Abortion Issue Escapes Political Closet
By Ken Concannon Herald Columnist
(From the issue of 12/01/05)
From the onset of the great cultural and political divide over abortion,
the opposing sides viewed the issue from totally different perspectives. For
those of us opposed to legalized abortion it was always about the killing of
babies. For those who were in favor of legalized abortion, the issue was
individual freedom. The killing babies part was hidden in self denial and
euphemisms, which worked for the other side for a very long time.

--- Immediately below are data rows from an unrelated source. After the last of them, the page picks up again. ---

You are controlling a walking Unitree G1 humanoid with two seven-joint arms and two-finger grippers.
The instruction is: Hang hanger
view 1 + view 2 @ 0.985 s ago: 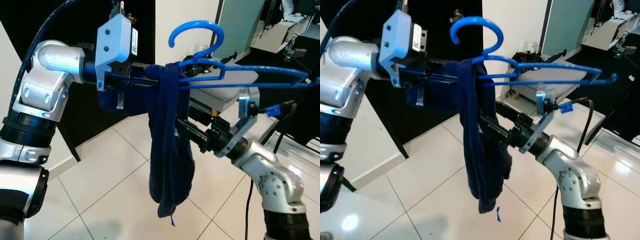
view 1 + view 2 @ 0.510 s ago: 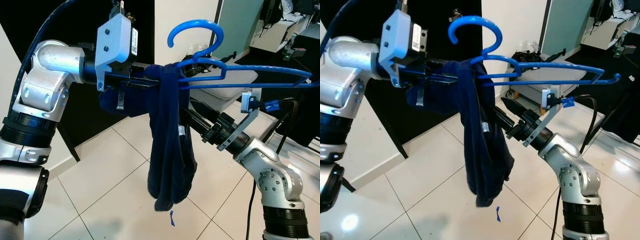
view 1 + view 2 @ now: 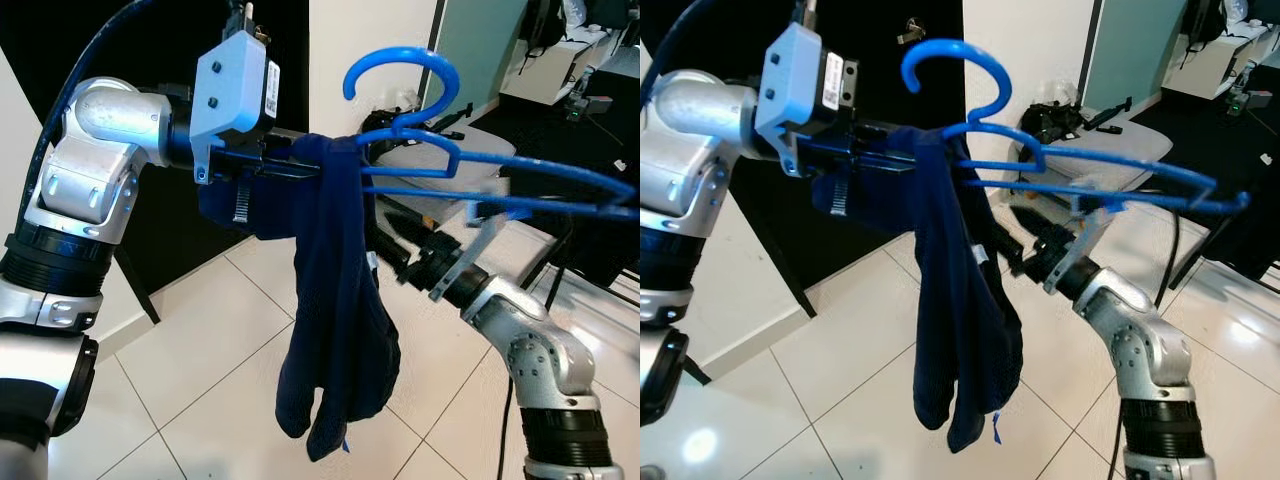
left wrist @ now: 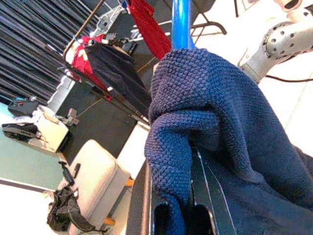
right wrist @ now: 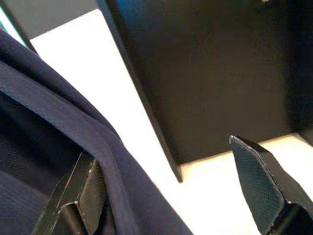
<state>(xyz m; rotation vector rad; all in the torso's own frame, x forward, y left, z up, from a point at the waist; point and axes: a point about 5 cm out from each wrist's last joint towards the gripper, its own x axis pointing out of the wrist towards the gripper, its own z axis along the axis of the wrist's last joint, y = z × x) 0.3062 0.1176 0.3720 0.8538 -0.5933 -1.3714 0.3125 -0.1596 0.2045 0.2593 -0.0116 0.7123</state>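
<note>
White tiles [image 3: 200, 350] below; one blue hanger [image 3: 480, 180] with one navy garment [image 3: 340, 330] (drooping), clamped by left gripper [image 4: 176, 215]. Right gripper [image 5: 171, 196] gapes beside the cloth.

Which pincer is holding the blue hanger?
The left pincer, up high on the robot's left, grips the blue hanger and navy garment. The right pincer sits lower, open.

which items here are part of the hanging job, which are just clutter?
Job:
blue hanger
navy garment draped over it
left gripper, jaws shut on the hanger
right gripper, jaws open beside the garment

Clutter:
padded stool
black bag
red cloth on rack
</note>
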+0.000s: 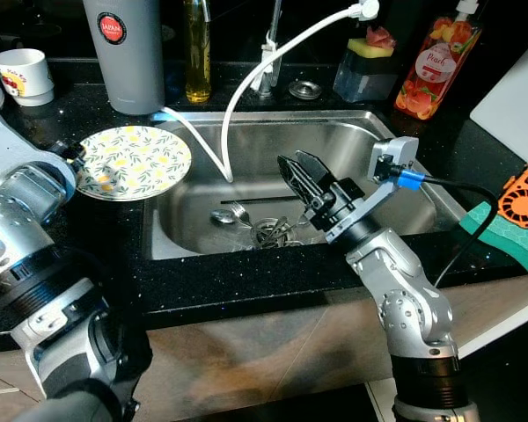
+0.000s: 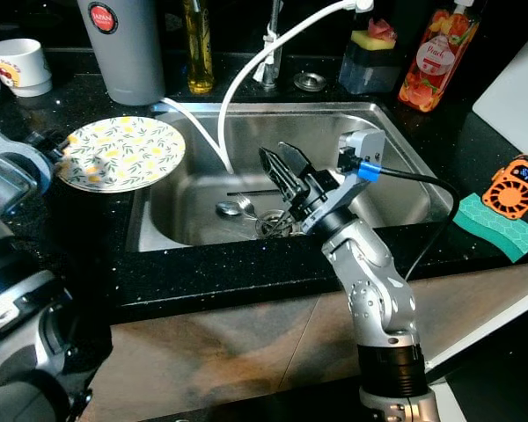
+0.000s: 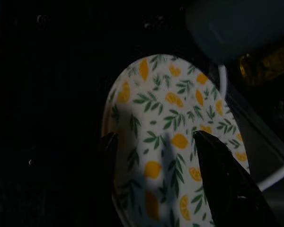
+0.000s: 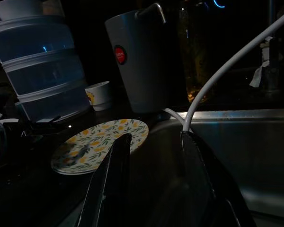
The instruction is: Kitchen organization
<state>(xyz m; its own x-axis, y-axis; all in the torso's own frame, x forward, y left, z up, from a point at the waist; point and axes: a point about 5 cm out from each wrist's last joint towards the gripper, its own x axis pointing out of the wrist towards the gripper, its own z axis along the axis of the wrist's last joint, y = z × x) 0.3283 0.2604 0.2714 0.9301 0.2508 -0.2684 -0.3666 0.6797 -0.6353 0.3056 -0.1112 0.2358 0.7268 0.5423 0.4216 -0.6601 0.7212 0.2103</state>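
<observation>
The right gripper point(image 1: 301, 176) hung over the middle of the sink point(image 1: 352, 141), its two black fingers apart and holding nothing. The left gripper point(image 3: 156, 156) sat at the sink's nine o'clock corner, fingers spread across the near edge of the lemon-print plate point(image 1: 132, 160); whether they actually pinched the rim could not be told.

The steel sink filled the centre of the black counter point(image 1: 62, 220). At its eleven o'clock stood a tall grey canister point(image 1: 123, 54), with a bottle of yellow oil point(image 1: 197, 53) just beside it toward twelve. The plate lay at ten o'clock, partly overhanging the basin's corner. A white hose point(image 1: 255, 75) curved from the tap at twelve o'clock down into the basin. At two o'clock stood a peach soap bottle point(image 1: 436, 61), and near it a sponge holder point(image 1: 367, 70). A white mug point(image 1: 22, 75) stood at far ten o'clock. A spoon point(image 1: 233, 213) lay by the drain point(image 1: 268, 230).
</observation>
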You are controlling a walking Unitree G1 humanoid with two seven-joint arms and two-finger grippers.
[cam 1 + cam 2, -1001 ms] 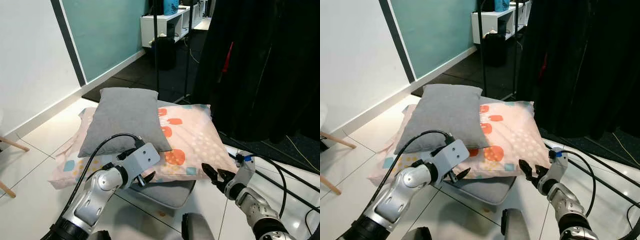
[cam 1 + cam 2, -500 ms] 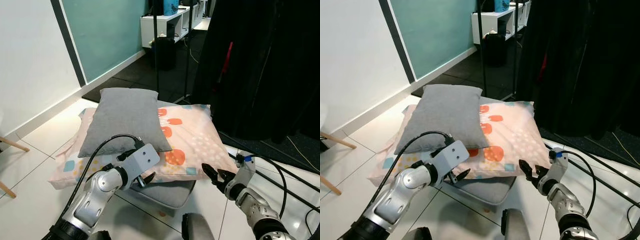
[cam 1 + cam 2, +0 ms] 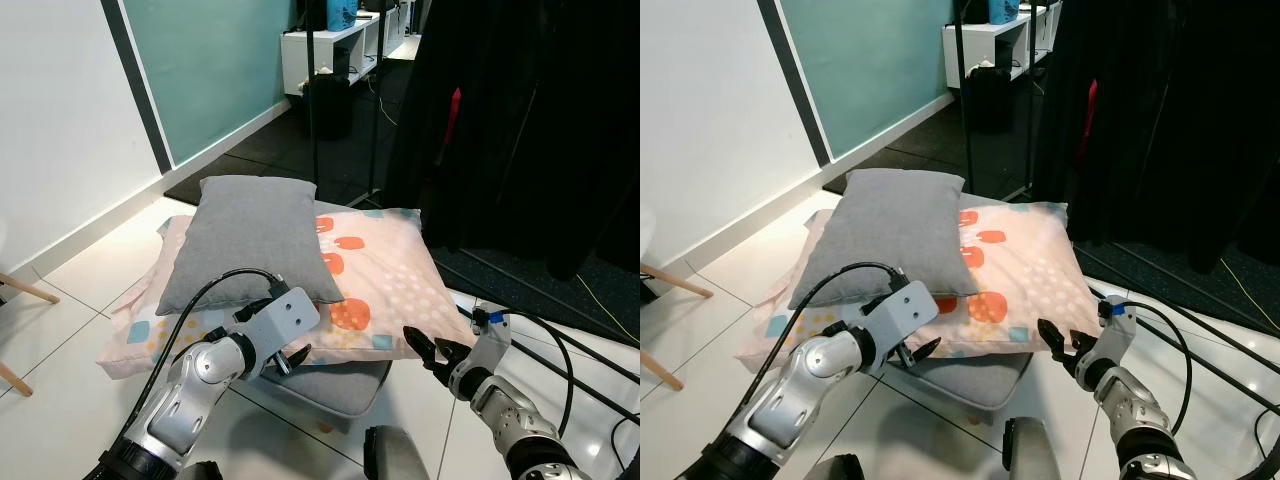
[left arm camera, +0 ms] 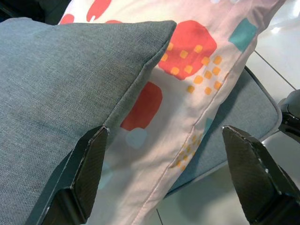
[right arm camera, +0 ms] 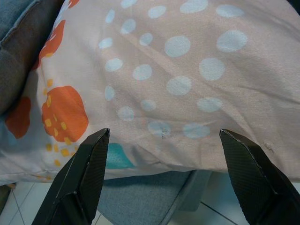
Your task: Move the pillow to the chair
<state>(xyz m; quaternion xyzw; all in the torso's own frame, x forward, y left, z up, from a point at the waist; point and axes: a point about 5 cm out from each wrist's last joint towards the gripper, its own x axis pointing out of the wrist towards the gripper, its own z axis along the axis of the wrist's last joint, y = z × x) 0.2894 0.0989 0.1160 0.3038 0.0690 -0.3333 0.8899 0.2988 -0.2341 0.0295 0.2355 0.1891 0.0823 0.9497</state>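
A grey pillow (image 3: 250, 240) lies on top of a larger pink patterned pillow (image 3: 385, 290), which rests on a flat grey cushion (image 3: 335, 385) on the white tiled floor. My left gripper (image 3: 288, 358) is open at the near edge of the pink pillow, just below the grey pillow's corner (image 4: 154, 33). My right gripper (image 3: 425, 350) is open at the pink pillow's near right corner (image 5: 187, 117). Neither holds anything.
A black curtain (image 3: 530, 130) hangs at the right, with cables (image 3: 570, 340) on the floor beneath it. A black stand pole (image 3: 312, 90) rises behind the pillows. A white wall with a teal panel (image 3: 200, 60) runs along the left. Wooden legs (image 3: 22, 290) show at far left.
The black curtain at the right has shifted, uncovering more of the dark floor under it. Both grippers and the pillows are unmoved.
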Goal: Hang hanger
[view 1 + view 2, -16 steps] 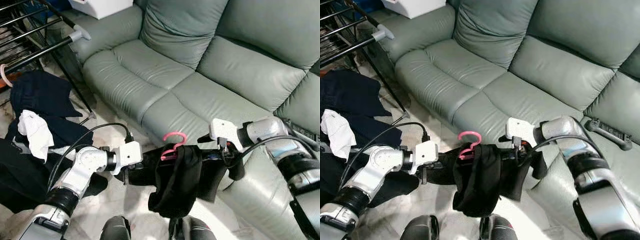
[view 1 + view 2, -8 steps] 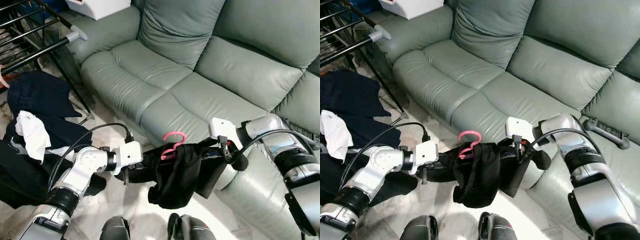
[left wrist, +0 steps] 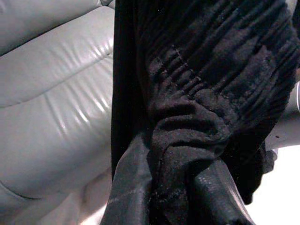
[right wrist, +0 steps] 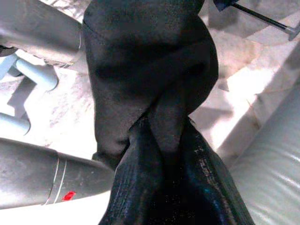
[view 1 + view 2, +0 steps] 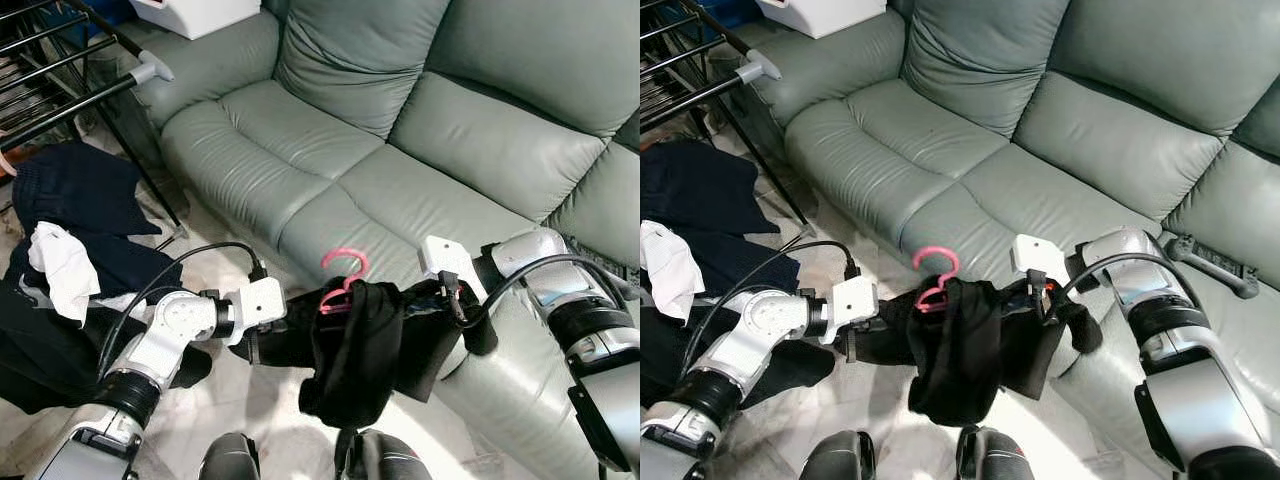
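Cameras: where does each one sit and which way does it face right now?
Head, both eyes: look forward and down at the sofa, both arms, and the black garment on a pink hanger between them.
Left wrist: looks along the left gripper shut on the garment, sofa beyond.
Right wrist: looks along the right gripper shut on it, floor beyond.
All share the garment.

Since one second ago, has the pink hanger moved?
Cannot tell. The pink hanger sits slightly higher against the sofa's front edge, but the sofa itself shifted too, so the camera moved.
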`<state>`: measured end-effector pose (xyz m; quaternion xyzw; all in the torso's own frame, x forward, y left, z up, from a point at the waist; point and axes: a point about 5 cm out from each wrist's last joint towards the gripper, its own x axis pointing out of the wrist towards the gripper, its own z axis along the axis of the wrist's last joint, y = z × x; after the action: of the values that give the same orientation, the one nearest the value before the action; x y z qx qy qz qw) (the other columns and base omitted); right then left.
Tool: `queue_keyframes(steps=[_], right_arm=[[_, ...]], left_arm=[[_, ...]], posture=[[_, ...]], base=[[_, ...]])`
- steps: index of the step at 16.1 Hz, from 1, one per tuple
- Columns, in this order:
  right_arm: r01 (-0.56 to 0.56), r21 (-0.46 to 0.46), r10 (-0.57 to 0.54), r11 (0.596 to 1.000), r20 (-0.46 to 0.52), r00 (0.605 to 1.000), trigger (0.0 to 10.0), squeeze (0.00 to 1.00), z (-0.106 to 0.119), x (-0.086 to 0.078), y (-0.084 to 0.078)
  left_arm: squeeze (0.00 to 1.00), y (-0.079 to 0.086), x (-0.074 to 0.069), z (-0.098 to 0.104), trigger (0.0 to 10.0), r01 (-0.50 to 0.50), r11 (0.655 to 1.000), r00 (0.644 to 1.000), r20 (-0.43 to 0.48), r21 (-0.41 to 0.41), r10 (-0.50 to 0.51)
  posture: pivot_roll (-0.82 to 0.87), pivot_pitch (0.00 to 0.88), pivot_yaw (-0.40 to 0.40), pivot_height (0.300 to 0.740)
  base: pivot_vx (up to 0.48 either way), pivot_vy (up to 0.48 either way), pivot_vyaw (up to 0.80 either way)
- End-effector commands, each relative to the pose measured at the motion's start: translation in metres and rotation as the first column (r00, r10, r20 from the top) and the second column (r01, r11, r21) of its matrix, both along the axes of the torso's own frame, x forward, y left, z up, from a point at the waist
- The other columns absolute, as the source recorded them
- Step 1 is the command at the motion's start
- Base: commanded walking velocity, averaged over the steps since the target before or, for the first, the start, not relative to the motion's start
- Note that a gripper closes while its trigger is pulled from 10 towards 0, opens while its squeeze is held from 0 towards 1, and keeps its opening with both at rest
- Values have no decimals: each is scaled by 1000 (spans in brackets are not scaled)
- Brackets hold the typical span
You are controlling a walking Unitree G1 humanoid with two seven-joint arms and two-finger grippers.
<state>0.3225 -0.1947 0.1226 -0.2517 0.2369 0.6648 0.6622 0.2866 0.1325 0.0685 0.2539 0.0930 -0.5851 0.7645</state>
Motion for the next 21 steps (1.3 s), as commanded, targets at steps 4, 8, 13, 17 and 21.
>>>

About 30 years ago, when I lived in New Jersey, a lawyer friend of mine
planned to run for the state legislature as a right-to-life Republican. He
invited me to meet with him and a couple of political operatives who had
been part of the campaign team that won for Richard Nixon his landslide
re-election victory in 1972. What they had to say about my friend’s
anti-abortion candidacy has served as the conventional political wisdom
until this millennium.
They told him that an openly anti-abortion candidate could not be elected
to political office, that the abortion issue was a no win issue, that
candidates who openly take an anti-abortion stance at best lose as many
votes as they gain, and that the anti-abortion issue was basically a fringe
issue not worthy of serious political discourse. Not long after that meeting
Democrat Jimmy Carter, a man that many right-to-lifers had believed to be
opposed to abortion, accepted his party’s Presidential nomination at the
1976 convention by endorsing its pro-abortion platform.
In the years following my lesson in political wisdom the two major
political parties would incorporate differing views of abortion into their
national platforms (Democrats pro-choice, Republicans pro-life), but
Presidential candidates would rarely mention the issue. When the subject did
come up, the conventional political wisdom avowed that the Democratic
pro-choice position on abortion was the winner and many Democratic
Presidential hopefuls who began their political careers as pro-life
Democrats – e.g. Jesse Jackson, Al Gore, Dick Gephardt, Dennis Kucinich –
experienced a Jimmy Carter-like abortion conversion. Pro-life Republicans
remained largely silent, preferring to talk about other things.
Times have changed and so has conventional wisdom.
Last year George Bush’s Presidential re-election campaign adopted and
frequently repeated the Catholic "culture of life" theme to express his
pro-life stance. In the Congressional elections of 2002 and 2004, the issue
of abortion was very much on the lips and in the campaign material of
pro-life candidates who were not the least bit reluctant to express their
pro-life views. Pro-choice opponents, on the other hand, felt obliged to
express their personal opposition to abortion while supporting a
woman’s right to abort.
In the Presidential re-election campaign and in the overwhelming majority
of recent Congressional campaigns pro-life candidates defeated their
pro-choice opponents. In the election campaigns recently concluded here in
Virginia, pro-life candidates for statewide office, as well as those running
for the state legislature, had no problem sharing their pro-life views with
voters.
The conventional wisdom has changed so much that in a recent press
conference in Washington, D.C., the above-mentioned former President Jimmy
Carter, who as an ex-President has been vocal about virtually everything
but abortion, took his party to task for "overemphasizing the abortion
issue."
"I have always thought it was not in the mainstream of the American
public to be extremely liberal on many issues," Carter said. "I never have
felt that any abortion should be committed — I think each abortion is the
result of a series of errors." The former president even used the "B word,"
stating that many Democrats, like him, "have some concern about, say,
late-term abortions, where you kill a baby [the B word] as it's emerging
from its mother's womb."
Recent elections, Carter’s public comments, and the pending battle over
Supreme Court nominee Samuel Alito’s Roe vs. Wade position all
signify that the long-delayed national debate on abortion has finally begun.
Prior to the Roe vs. Wade decision abortion was a matter sometimes
debated at the state level. But the Roe decision, combined with the
complicity of a secular media that chose to remain silent on the horror of
abortion and the use of clever euphemisms by the abortion industry, stifled
public discourse on the subject.
Not anymore. Thanks to the Internet, ultra-sound technology, and the
decades-long persistence of dedicated pro-lifers, the issue of abortion has
come out of the political closet. Those who have been reluctant to speak out
on the issue, and those who have only referred to it in euphemisms, will,
like Carter, find it find it increasingly more difficult to avoid the "B
word." That bodes well for the unborn.
Concannon is a freelance writer from Manassas.